Isaiah 64:1-3 depicts God as the one who “tears open the heavens” and causes wildfire to sweep through brush.

We had enough of these images this past summer. The heavens opened over Houston, Florida, and the Caribbean, while fires raged from Oregon to southern California. The terrifying powers of natural disasters have reminded us of the fragility of human life. Like the ancient poet, we affirm that we are not in control.

Isaiah 64 arises from a very different historical context, however. The material in the final eleven chapters of the book seem to reflect challenges that the Israelites faced during the Persian period. Some Israelites displaced by Babylonian aggression had now returned to Jerusalem under Persian sponsorship. The Israelites who had not been displaced clashed with this immigrating group over questions of status, social standing, and, ultimately, political and religious authority.

Contemporary readers of this material should understand it in the context of overriding colonial power. Persia remained the real arbiter of power. This local tension reflects the way that colonization reconfigures group identity, not just in relation to the external colonizing power, but also in relation to each other. With the rebuilding of the temple, which families should serve as priests? Who has political authority? Did God reject the Davidic dynasty completely, or does the covenant with David remain in effect? Persian period texts reflect these tensions. The conflict is overtly addressed in Isaiah 63:16 just prior to this poem.

This context raises questions about the identification of different groups in this poem in chapter 64. The speaker asks God to demonstrate divine might to their enemies, but are those enemies external to Israel, or internal? The tenor of the poem changes in verse 5b, where the poet depicts disaster as punishment for the sins of the Israelites. This suggests that the poem as whole asks God to step in and resolve internal clashes over identity.

While this section of the poem ends with a testimony to how feeble humans are compared to God. “We are the clay, and you are our potter” (Isaiah 64:8), the reading closes with a plea that God’s anger subside. Verses 5-9, then, attribute disasters, natural or human-made, as punishments from God for sinful behavior. It is exactly at this juncture that the text becomes difficult for modern audiences to accept.

We might like to think we are far from this way of thinking, yet many of us would attribute our own contemporary natural disasters of storm and fire to our own ecological sins that have affected weather patterns. Have some of us also “prayed” for these disasters to convince those who do not believe in human-induced climate change? We may be more akin to the ancient audience than we think.

Reading this passage at the beginning of Advent reminds us that we are not in control and that our relationship with God needs healing. Our sin too often manifests in our attempts to keep God in a box that we can manage, taming God’s power, but the poem reminds us that God cannot be contained. And, thank goodness for that, because that means that God’s grace can also not be contained or circumscribed.

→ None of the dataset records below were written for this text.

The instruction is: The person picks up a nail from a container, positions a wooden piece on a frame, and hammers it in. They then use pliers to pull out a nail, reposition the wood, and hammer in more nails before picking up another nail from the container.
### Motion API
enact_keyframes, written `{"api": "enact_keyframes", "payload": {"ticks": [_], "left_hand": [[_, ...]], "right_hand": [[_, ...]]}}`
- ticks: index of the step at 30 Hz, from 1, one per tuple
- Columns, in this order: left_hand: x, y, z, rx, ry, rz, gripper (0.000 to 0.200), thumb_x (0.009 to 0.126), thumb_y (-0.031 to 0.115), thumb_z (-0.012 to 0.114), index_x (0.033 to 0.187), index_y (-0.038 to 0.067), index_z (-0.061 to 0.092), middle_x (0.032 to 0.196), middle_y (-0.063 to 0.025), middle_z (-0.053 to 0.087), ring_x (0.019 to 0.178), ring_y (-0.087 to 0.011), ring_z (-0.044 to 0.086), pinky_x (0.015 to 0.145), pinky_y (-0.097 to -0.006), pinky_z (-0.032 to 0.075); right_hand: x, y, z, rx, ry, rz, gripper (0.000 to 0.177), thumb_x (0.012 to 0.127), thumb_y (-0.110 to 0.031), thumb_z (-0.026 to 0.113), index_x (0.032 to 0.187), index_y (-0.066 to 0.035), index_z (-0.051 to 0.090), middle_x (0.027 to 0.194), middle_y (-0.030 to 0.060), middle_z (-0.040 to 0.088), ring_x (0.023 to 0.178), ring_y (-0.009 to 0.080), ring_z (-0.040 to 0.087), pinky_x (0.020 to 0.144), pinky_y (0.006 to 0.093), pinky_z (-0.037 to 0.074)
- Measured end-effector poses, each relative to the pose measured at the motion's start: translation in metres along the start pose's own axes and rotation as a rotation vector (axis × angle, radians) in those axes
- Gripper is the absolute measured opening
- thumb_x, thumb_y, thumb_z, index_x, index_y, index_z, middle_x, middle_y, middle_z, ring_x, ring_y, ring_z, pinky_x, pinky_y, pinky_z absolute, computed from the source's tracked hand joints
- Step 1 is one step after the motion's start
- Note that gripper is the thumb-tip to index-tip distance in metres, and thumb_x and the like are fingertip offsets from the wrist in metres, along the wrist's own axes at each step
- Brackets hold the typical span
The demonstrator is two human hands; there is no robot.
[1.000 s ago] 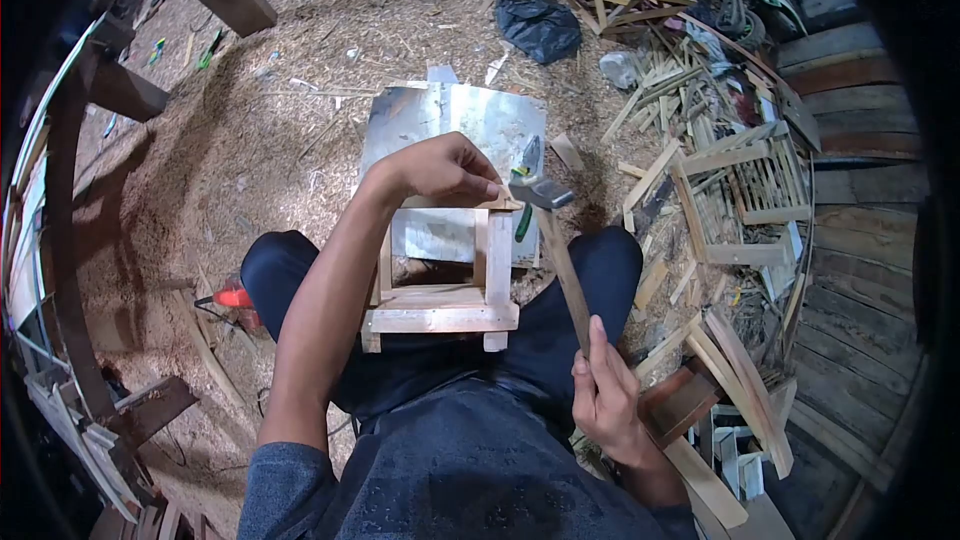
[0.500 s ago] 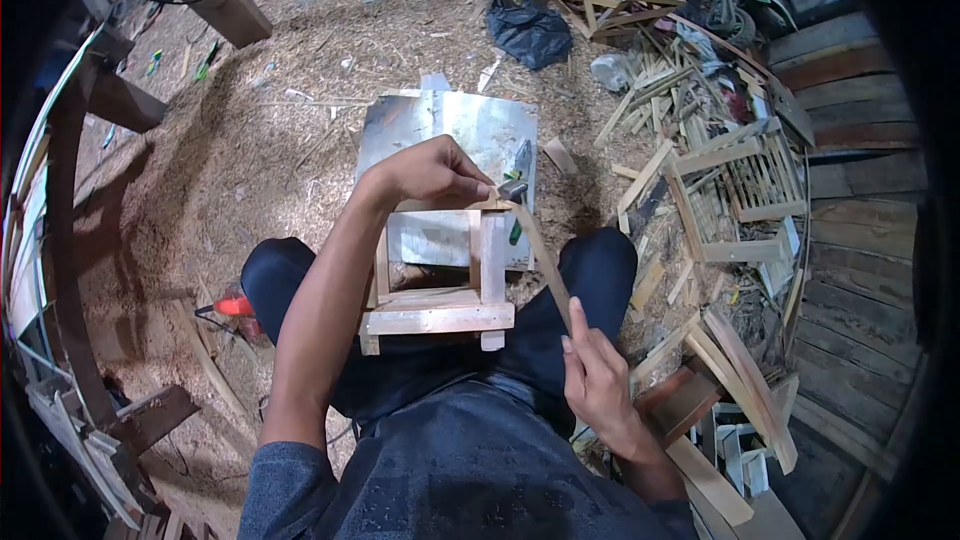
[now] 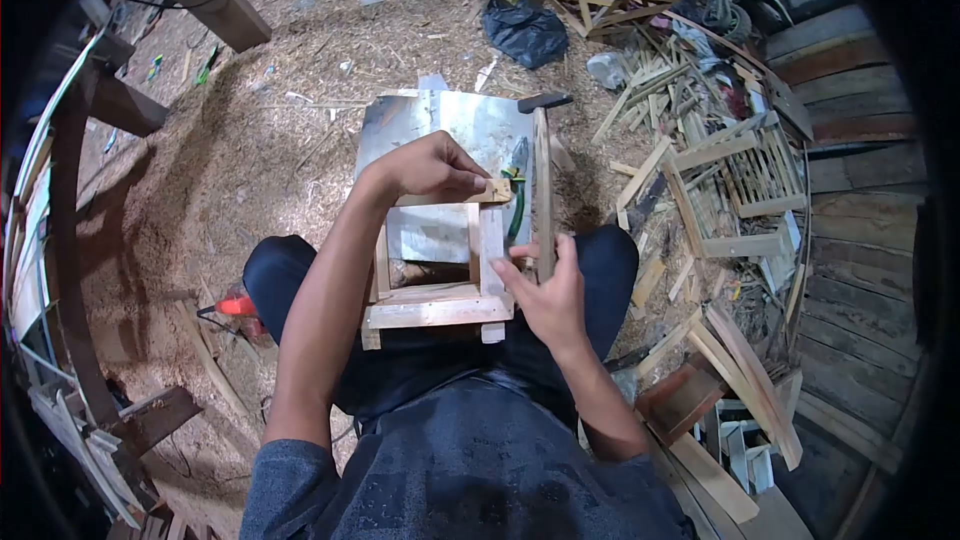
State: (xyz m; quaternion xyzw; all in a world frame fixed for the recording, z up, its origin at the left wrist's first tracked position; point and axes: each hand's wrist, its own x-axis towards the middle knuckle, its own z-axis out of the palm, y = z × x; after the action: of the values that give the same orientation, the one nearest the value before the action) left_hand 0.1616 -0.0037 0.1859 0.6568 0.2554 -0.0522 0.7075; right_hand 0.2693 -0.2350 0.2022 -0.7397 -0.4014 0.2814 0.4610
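A small wooden frame point(image 3: 437, 314) of pale slats rests upright between the knees. My left hand point(image 3: 425, 172) is closed on the top slat point(image 3: 497, 191) of this frame, near its right end; a small dark mark, possibly a nail, shows there. In my right hand point(image 3: 548, 298) is a hammer point(image 3: 543, 175), held by the lower part of its wooden handle, its dark head raised beyond the frame. The right thumb and fingers are close to the frame's right post point(image 3: 492, 250). Green-handled pliers point(image 3: 517, 210) lie just right of the frame.
Beneath the frame's far side is a worn flat board point(image 3: 460, 120). Wood scraps and slatted pieces point(image 3: 740, 170) are heaped at the right. A black plastic bag point(image 3: 525, 32) lies ahead. An orange-red tool point(image 3: 237, 306) sits left of the knee. Shavings cover the floor.
The hammer head has moved from the slat's end up and away to the far right. My right hand has moved inward, toward the frame. My left hand has stayed on the slat.
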Motion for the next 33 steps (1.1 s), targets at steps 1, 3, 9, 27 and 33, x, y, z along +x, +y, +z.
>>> {"api": "enact_keyframes", "payload": {"ticks": [1,3,9,27,33], "left_hand": [[0.001,-0.001,-0.002,0.010,0.002,-0.001,0.022,0.085,0.012,0.069,0.101,-0.003,0.070,0.078,-0.0053,0.070,0.065,-0.0063,0.059,0.056,-0.0209,0.047],[0.003,-0.006,-0.003,0.113,0.039,0.096,0.022,0.084,0.014,0.070,0.099,-0.002,0.071,0.079,-0.0051,0.071,0.067,-0.0071,0.059,0.061,-0.0231,0.049],[0.006,-0.012,-0.003,0.163,0.033,0.121,0.023,0.086,0.016,0.070,0.102,0.000,0.071,0.081,-0.0043,0.071,0.070,-0.0069,0.060,0.064,-0.0243,0.049],[-0.020,0.000,0.017,0.810,0.144,0.516,0.038,0.082,0.021,0.068,0.115,0.003,0.065,0.082,-0.0151,0.066,0.077,-0.0293,0.062,0.070,-0.0391,0.050],[-0.025,-0.004,0.035,0.984,0.244,0.513,0.036,0.085,0.022,0.060,0.117,0.005,0.062,0.084,-0.0135,0.066,0.083,-0.0329,0.060,0.074,-0.0428,0.049]], "right_hand": [[0.006,0.003,0.006,-0.010,-0.022,0.053,0.052,0.077,-0.020,0.079,0.109,0.004,0.046,0.079,0.0083,0.065,0.068,0.0149,0.061,0.062,0.0291,0.050],[0.014,0.008,0.011,-0.017,-0.043,0.109,0.055,0.076,-0.021,0.080,0.108,0.004,0.044,0.080,0.0081,0.065,0.069,0.0159,0.062,0.063,0.0295,0.050],[0.017,0.009,0.021,0.050,-0.060,0.118,0.064,0.070,-0.022,0.083,0.113,0.004,0.043,0.083,0.0112,0.065,0.073,0.0204,0.065,0.066,0.0338,0.052],[0.017,0.010,0.028,0.069,0.033,0.126,0.057,0.069,-0.017,0.082,0.112,0.001,0.049,0.084,0.0047,0.060,0.060,0.0047,0.045,0.053,0.0232,0.043],[0.015,0.011,0.028,0.112,0.038,0.119,0.057,0.069,-0.015,0.082,0.113,0.001,0.048,0.085,0.0051,0.062,0.060,0.0038,0.048,0.053,0.0222,0.043]]}}
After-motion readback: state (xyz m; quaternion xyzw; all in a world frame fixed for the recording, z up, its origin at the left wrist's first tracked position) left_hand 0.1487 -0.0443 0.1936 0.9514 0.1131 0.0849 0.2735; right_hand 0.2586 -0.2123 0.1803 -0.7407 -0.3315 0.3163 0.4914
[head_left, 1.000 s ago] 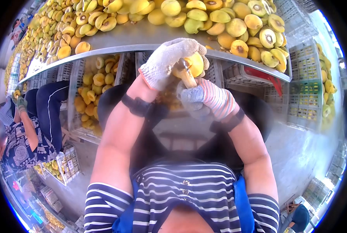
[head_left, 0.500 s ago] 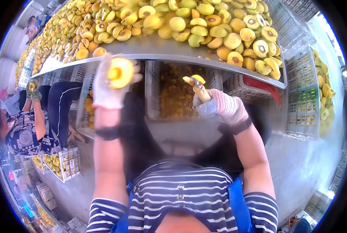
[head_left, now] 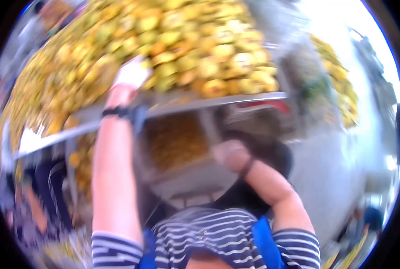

The poem ends in hope. The final verse re-affirms our identity as belonging to God, but it is the penultimate verse that catches the imagination. We are clay, God is the potter. We are just an inanimate lump with no purpose without God. God not only has the power to mold us (after all, this is a little thing), but actually wants to mold us. In fact, God wants to mold us in the divine image and likeness, a reality made clear when God molds the divine self on Christmas day as an impoverished, displaced infant. God becomes the clay.

Perhaps the rush to Christmas is the rush past the painful reality that makes the metaphor of Christmas spectacular. Luther and other Reformers understood this five hundred years ago. The recognition of how powerless we actually are frees us. It frees us for wonderment, gratitude, and the elation of a childhood Christmas morning when the world seemed magical.

At the beginning of Advent, then, this poem asks us to surrender. Stop fighting to be good or better. Stop worrying about being more righteous or enlightened. Stop thinking we alone can make Christmas special. Stop rushing past the hard lessons. After all, “We all fade like a leaf.” That is, until God claims us as sacred clay.